SFO boss calls for shake-up after BAE Systems case
A legal shake-up ought to involve judges in the plea-bargaining process from the very start, Britain's top fraudbuster has said.
'That way, the public would have more confidence in the results of such plea negotiations,' said Richard Alderman, director of the Serious Fraud Office.
He was speaking to Financial Mail immediately after Tuesday's verdict in the agency's long-running case against defence and aerospace giant BAE Systems over allegations of improper payments made in pursuit of foreign sales.
Verdict: BAE Systems was fined a paltry £500,000 for 'accounting errors', plus £225,000 towards the SFO's costs
While the judge, Mr Justice Bean, essentially accepted the SFO-BAE plea bargain, he made it clear he was unhappy at being presented with what amounted to a done deal between the Crown and BAE. The deal, he said, had been drafted 'loosely and perhaps hastily'.
This is the second such grudging verdict from the bench. In March, Lord Justice Thomas was presented with a pre-packaged guilty plea by Innospec, an Anglo-American chemical firm, which admitted paying bribes abroad.
The judge reluctantly approved a 'global' plea bargain between the SFO and the US authorities, under which Innospec would pay fines totalling £26.3 million, two-thirds going to the Americans.
But he said the fine was 'wholly inadequate' and added that in this particular case Alderman did not have the legal power to agree to the plea bargain.
Given plea-bargaining is spearheading Alderman's new approach at the SFO as his alternative to lengthy and sometimes fruitless fraud trials, the judges' response to both deals suggests the director will face gruelling court hearings every time he presents such a case, with the ever-present threat that a judge will throw it out.
'We have got to do better than this, collectively,' he said. 'I would like to see judges involved from the start, either taking part in the plea bargain or supervising the bargaining process.'
In contrast to the position in America, there is little tradition of plea bargaining in Britain and judges seem to resent any apparent interference in their exclusive right to pass sentence.

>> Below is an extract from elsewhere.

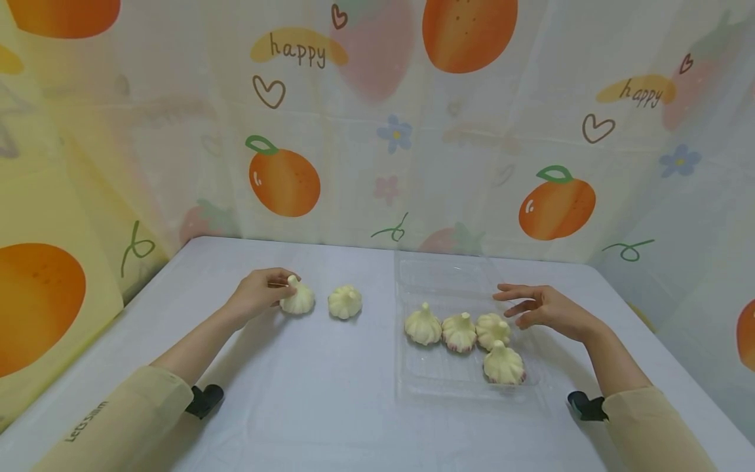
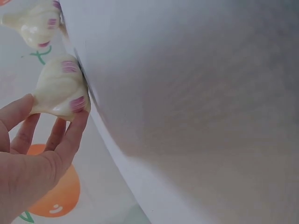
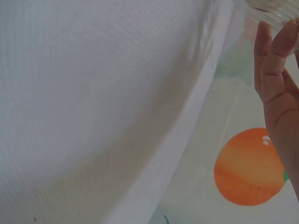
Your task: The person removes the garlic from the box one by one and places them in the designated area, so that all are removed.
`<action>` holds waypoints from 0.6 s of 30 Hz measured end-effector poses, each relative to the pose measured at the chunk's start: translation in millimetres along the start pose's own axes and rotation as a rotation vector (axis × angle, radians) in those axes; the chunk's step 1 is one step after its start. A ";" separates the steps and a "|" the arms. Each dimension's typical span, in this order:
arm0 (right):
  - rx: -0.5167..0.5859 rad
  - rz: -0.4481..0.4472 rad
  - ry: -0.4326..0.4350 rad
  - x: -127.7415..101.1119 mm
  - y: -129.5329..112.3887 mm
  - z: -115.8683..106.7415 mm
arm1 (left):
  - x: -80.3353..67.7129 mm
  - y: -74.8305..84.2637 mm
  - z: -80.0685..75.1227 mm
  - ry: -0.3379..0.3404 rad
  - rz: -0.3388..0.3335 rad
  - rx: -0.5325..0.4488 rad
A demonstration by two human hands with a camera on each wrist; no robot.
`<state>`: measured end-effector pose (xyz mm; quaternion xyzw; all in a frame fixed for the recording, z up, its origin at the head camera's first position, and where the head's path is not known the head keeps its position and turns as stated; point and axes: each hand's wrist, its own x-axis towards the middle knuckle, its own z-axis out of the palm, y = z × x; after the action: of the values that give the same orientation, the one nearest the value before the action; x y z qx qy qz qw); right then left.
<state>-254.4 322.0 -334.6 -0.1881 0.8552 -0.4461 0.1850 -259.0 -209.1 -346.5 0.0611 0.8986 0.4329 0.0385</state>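
Head view: my left hand [image 1: 257,293] gripped a garlic bulb [image 1: 297,299] on the table [image 1: 307,400].
Right hand [image 1: 545,310]: fingers relaxed, held nothing, beside the tray [image 1: 425,387].
Risk: loose grip, bulb could roll.

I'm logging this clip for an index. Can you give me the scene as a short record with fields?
surface: table with pale cloth
left hand: grips a garlic bulb on the table
loose bulb: on the table beside it, apart
container: clear plastic tray, lid open
in tray: four garlic bulbs
right hand: fingers straight, beside the tray's bulbs, holds nothing
backdrop: fruit-print curtain
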 end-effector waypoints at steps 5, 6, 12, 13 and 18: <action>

While the SFO would not be drawn on the subject, it is widely accepted that a change in the law will be needed to clarify beyond doubt the right of Crown prosecutors to cut deals with defendants.
Such a change could form part of what is expected to be a new Fraud Bill, to set up the Coalition's planned Economic Crime Agency.
BAE pleaded guilty to having failed to account properly for payments made in Tanzania and was fined £500,000, with £225,000 costs to the SFO. It will pay a further £29.28 million to Tanzania and a £250 million penalty in the US.